Despite these precedents, a close fit of state with language is generally a feature of the modern world. To be sure, state-level centralization coupled with linguistic consolidation has proceeded in a fitful manner, but it eventually yielded scores of countries that are closely associated with their own language. This pattern mainly characterizes the Eurasian rimlands of Europe, East Asia, and mainland Southeast Asia. Let us now look at each of these regions in turn.

[1] Elie Kedourie, Nationalism. 1960. London: Hutchison and Co. Page 68.

[2] Mark Baker, The Atoms of Language: The Mind’s Hidden Rules of Grammar. 2002.

Basic Books.

[3] See the discussion in David Graeber and David Wengrow, The Dawn of Everything: A New History of Humanity. 2021. Farrar, Straus and Giroux.

[4] In many parts of their expansion zone, including Madagascar and Polynesia, the early Austronesians were the first people to settle the lands.

[5] Norman Davies, Vanished Kingdoms: The History of Half-Forgotten Europe. 2011. Allen Lane. Page 261. Ruski refers here not so much to Russia as to the language ancestral to modern Belarusian.

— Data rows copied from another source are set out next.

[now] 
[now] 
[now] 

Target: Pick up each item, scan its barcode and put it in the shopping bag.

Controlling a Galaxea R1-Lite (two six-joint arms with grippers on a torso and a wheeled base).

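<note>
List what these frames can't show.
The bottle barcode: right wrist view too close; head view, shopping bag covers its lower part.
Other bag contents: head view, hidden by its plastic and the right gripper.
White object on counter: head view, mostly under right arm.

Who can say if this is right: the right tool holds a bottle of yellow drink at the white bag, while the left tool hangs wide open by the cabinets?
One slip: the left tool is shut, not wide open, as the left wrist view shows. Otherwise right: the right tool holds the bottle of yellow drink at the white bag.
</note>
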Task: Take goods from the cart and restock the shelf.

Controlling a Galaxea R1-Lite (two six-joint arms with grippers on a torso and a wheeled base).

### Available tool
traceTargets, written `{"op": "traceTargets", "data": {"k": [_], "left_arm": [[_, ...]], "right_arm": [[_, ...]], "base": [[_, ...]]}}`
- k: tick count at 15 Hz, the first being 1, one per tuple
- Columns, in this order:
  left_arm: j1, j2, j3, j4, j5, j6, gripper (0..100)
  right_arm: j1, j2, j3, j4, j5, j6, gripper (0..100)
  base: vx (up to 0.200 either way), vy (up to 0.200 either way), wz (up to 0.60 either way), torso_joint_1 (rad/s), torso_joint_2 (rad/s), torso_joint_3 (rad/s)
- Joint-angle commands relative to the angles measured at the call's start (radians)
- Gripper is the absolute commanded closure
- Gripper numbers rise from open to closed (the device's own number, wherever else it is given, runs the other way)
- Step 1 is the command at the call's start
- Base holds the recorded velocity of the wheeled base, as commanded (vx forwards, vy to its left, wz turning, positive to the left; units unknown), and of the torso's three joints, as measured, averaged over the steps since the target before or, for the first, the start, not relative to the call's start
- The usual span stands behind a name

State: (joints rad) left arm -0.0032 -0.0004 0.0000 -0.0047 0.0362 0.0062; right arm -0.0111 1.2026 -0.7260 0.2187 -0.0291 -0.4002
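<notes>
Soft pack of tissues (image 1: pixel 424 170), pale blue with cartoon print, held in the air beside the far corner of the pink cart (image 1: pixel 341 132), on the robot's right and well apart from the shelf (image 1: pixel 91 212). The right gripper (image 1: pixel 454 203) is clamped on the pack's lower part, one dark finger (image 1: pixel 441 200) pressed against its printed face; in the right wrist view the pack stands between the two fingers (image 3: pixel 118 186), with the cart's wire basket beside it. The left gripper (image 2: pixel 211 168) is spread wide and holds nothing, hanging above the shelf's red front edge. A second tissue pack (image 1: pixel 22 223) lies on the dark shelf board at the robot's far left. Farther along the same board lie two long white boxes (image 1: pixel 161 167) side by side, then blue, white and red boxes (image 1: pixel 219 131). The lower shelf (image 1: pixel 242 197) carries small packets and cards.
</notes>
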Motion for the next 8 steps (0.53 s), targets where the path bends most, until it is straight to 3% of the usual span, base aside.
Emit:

[6] Nicholas Ostler, Empires of the Word: A Language History of the World. 2005. Harper Perennial.

[7] Ostler, pages 47, 57

[8] Ostler, page 63

[9] Local languages, however, persisted in odd corners, as attested by the survival of Welsh and Basque, while the eastern half of the empire mostly used Greek and Aramaic/Syriac. The spread of Latin is attributed not merely to its administrative functions, but also to the emulation of local elites and the widespread experience of service in the Roman army. Its final fillip may have been the spread of Christianity, which reached deeper into everyday life than the empire ever had.